Department of Otolaryngology and Head and Neck Surgery, Ludwig Maximilians University, Munich, Germany.
Am J Otolaryngol. 2012 Nov-Dec;33(6):693-6. doi: 10.1016/j.amjoto.2012.05.008. Epub 2012 Jul 9.
Various protocols exist to prevent thrombosis after free flap surgery in the head and neck. This study reviews the outcome and incidence of perioperative complications in patients undergoing head and neck reconstruction, simply using subcutaneous low-molecular-weight heparin.
A total of 137 free tissue transfers performed between 2007 and 2010 were reviewed. All patients received a general thrombosis prophylaxis with subcutaneous low-molecular-weight enoxaparin. No aspirin, dextran, or additional antithrombotic medication was administered.
Overall flap survival was 97.1%. A total of 3 complete and 1 partial flap loss occurred, all due to venous thrombosis. Five cases of venous congestion were successfully revised.
The free flap survival rate using simple subcutaneous heparin seems to be equivalent to other management regimens. Therefore, we suggest that no additional antithrombotic treatment is needed for patients who undergo head and neck reconstruction with free tissue transfer.
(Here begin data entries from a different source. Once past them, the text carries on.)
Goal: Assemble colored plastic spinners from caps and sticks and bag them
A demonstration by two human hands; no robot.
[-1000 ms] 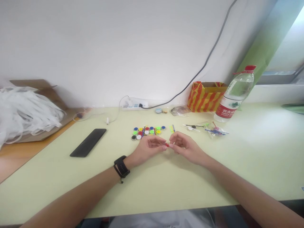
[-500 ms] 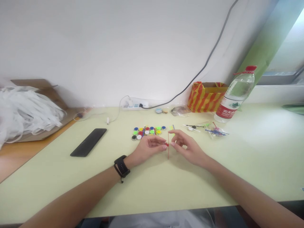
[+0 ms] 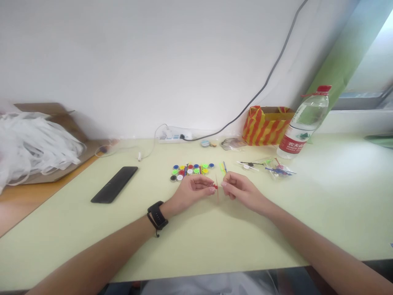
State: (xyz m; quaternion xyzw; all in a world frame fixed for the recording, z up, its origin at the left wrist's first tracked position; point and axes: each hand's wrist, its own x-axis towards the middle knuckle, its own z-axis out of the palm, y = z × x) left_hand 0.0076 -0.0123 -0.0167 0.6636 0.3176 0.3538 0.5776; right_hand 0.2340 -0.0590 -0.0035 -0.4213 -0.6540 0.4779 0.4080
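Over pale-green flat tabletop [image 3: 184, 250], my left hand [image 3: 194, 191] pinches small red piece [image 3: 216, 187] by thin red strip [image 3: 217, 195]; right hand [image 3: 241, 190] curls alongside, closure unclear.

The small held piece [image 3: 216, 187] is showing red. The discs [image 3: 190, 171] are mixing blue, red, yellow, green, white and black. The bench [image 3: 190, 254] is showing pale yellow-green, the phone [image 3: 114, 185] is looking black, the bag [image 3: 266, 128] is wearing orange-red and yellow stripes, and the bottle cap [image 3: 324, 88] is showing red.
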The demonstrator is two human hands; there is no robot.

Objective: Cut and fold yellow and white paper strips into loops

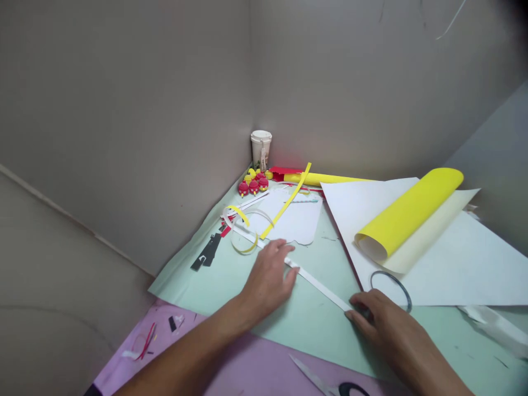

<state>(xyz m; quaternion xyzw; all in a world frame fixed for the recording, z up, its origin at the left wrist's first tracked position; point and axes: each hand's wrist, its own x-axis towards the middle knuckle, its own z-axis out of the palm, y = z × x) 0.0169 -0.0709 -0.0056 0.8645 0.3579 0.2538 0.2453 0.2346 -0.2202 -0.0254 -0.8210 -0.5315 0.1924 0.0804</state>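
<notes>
A long narrow white paper strip (319, 285) runs diagonally over the green sheet (231, 275). Its near right end is pinched between the thumb and fingers of my right hand (377, 316). My left hand (272, 272) is over the strip farther up, thumb and fingers apart, with the fingertips beside it. Beyond my left hand lie curled white and yellow strips (245, 247) and a straight yellow strip (289, 201), partly over a white paper piece (309, 223). A dark ring (391, 276) lies just behind my right hand.
Scissors (313, 377) lie at the front on the purple surface (256, 363). Rolled yellow paper (412, 214) rests on large white sheets (462, 275) at right. Red and yellow balls (253, 186) and a lidded cup (261, 148) stand in the back corner. Black scraps (208, 251) lie left.
</notes>
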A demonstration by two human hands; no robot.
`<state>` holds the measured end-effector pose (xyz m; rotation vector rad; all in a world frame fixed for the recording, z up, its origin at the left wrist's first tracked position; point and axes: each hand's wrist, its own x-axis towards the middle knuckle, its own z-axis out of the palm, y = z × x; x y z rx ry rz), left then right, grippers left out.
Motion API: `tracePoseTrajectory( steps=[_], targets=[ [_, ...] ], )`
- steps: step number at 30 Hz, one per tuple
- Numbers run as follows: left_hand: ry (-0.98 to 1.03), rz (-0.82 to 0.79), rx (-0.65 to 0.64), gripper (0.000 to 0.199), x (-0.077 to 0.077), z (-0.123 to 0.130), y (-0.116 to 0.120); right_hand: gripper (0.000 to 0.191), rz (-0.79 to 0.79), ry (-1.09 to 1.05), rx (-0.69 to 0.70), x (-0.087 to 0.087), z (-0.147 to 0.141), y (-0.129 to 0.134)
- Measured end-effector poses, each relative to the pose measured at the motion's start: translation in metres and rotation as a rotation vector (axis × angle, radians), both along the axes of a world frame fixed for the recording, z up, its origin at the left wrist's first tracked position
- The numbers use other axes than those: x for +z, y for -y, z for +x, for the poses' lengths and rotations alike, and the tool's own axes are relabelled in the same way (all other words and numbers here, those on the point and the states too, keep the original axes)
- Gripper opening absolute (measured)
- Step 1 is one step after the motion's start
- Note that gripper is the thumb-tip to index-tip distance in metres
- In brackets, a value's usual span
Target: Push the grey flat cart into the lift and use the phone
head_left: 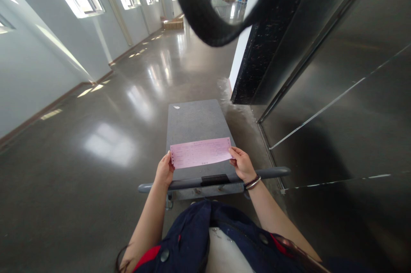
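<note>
A pink paper form (201, 153) with punched holes down its short edges is stretched between my two hands. My left hand (165, 169) pinches its left end, and my right hand (241, 163) pinches the right end. The print on the sheet is too small to read. Beneath the paper lies the grey deck of a platform trolley (195, 119). The trolley's push bar (272, 173) runs crosswise just below my hands, between them and my body. Whether my wrists touch the bar, I cannot tell.
A white scrap (176, 107) lies at the deck's far left corner. Metal doors (340, 106) in a dark frame stand close on the right. Shiny grey floor (105, 144) stretches left to a windowed wall (128, 25). Cardboard boxes (173, 25) sit farther off. A blurred black strap (208, 25) hangs above.
</note>
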<state>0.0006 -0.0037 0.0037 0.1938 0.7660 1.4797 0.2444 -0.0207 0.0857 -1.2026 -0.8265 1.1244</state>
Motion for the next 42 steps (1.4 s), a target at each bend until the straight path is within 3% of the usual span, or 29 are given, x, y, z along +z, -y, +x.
tracePoseTrajectory(
  steps=[31, 42],
  targets=[
    [-0.025, -0.003, 0.025, 0.006, -0.004, -0.0006, -0.001, 0.045, 0.003, 0.014, 0.002, 0.0002, -0.0002, 0.0009],
    [-0.012, -0.01, 0.027, 0.013, -0.0001, -0.0001, -0.0003, 0.047, 0.006, 0.034, 0.002, -0.0004, -0.0002, 0.0004]
  ],
)
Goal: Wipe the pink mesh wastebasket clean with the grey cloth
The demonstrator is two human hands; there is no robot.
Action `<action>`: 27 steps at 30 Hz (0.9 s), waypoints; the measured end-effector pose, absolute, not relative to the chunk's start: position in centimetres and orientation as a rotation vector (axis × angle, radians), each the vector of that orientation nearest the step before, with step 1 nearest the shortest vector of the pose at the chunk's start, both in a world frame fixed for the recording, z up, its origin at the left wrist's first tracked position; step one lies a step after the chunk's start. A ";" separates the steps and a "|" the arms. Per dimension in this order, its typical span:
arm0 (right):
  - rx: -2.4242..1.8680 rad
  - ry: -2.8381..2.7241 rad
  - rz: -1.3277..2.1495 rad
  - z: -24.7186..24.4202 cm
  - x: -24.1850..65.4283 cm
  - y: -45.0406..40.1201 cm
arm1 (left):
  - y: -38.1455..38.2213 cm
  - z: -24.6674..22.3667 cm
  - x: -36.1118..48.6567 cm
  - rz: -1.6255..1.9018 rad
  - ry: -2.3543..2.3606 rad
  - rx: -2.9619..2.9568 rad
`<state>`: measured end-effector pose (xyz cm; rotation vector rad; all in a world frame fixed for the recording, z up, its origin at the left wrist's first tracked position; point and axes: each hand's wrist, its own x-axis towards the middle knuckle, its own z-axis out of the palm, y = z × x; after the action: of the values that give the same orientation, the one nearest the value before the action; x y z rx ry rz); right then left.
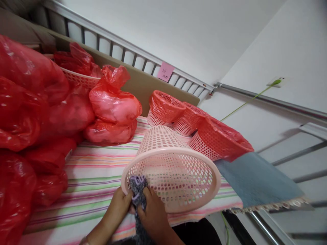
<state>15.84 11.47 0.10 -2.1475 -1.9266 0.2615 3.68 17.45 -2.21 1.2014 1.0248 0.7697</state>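
Observation:
A pink perforated plastic basket (pixel 167 153) lies on its side, its wide mouth facing me. At the lower left of its rim, a dark grey knitted cloth (pixel 139 195) with lilac edging is bunched between my hands. My left hand (pixel 124 200) is closed round the cloth's left side, close to the rim. On the other side my right hand (pixel 152 209) grips the same cloth with bent fingers. The cloth's lower end hangs down below my hands. Whether the fingers also press on the basket rim, I cannot tell.
Full red plastic bags (pixel 112 105) are heaped along the left. Several pink baskets lined with red bags (pixel 166 105) stand behind at the right. A striped sheet (pixel 97 170) covers the surface, with a blue fringed cloth (pixel 258 180) at its right edge. Metal rails (pixel 122 44) run along the wall.

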 end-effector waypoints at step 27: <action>-2.430 -1.744 0.011 0.8 19.7 23.2 | 18.7 -2.3 3.3 0.690 0.973 1.223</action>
<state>19.74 23.20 0.85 -2.4297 -1.7444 0.0106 3.29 18.69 -2.35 1.2225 0.9727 0.6901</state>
各种方案可用于预防头颈部游离皮瓣手术后的血栓形成。本研究回顾了单纯使用皮下低分子肝素预防血栓的情况下,行头颈部重建术患者的围手术期并发症的发生情况和转归。
回顾了 2007 年至 2010 年间进行的 137 例游离组织转移手术。所有患者均接受皮下注射低分子肝素进行全身血栓预防。未给予阿司匹林、右旋糖酐或其他抗凝药物。
总的皮瓣存活率为 97.1%。共发生 3 例完全和 1 例部分皮瓣坏死,均因静脉血栓形成所致。5 例静脉淤血患者经成功修正。
使用单纯皮下肝素的游离皮瓣存活率似乎与其他治疗方案相当。因此,我们建议对于接受游离组织移植行头颈部重建的患者,无需进行其他抗凝治疗。